The data Start Marker

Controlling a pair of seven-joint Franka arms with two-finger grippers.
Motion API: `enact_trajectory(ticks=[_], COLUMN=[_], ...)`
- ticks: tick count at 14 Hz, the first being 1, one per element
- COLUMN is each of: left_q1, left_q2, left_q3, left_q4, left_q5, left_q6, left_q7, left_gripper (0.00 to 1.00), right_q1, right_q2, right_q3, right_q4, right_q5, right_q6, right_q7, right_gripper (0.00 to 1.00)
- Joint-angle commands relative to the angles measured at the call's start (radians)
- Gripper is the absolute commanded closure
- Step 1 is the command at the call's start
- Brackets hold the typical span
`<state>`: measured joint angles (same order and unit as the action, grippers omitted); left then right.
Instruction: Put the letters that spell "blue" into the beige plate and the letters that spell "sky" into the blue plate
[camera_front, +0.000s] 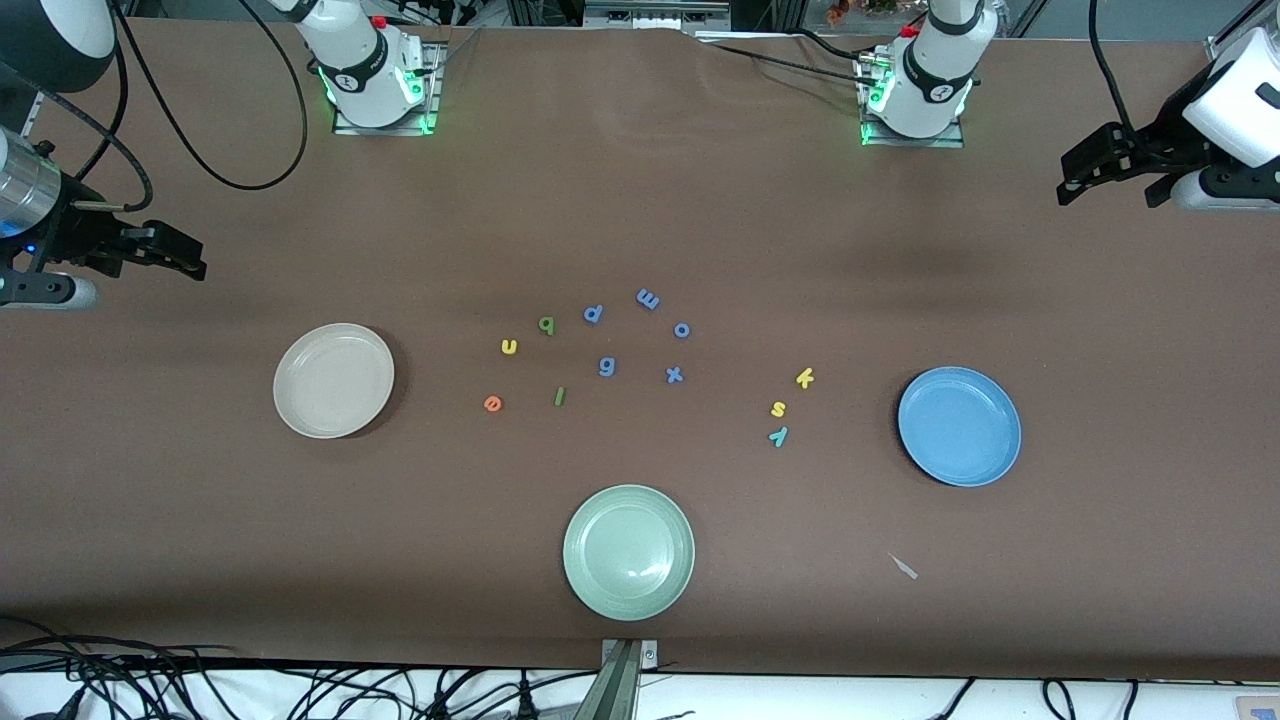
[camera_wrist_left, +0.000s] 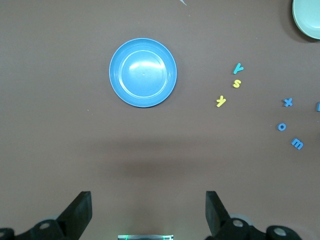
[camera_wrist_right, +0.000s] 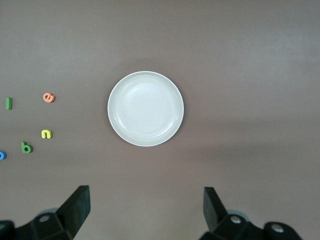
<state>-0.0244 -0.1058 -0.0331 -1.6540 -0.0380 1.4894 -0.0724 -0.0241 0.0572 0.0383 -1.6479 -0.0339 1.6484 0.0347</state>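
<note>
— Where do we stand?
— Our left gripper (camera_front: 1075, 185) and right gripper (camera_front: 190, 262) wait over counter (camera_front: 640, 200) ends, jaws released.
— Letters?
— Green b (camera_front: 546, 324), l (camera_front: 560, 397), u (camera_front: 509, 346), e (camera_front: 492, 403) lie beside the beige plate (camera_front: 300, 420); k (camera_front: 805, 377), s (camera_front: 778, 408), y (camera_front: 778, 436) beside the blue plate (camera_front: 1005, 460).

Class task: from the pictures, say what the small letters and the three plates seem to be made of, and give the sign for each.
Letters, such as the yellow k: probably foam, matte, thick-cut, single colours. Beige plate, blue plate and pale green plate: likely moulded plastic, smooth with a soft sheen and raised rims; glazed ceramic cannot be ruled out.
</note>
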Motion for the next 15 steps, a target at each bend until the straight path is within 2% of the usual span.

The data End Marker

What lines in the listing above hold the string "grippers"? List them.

Controlling a pair of seven-joint Franka arms with two-finger grippers.
`<state>`: measured joint angles (same order and unit as the action, grippers omitted); left then right.

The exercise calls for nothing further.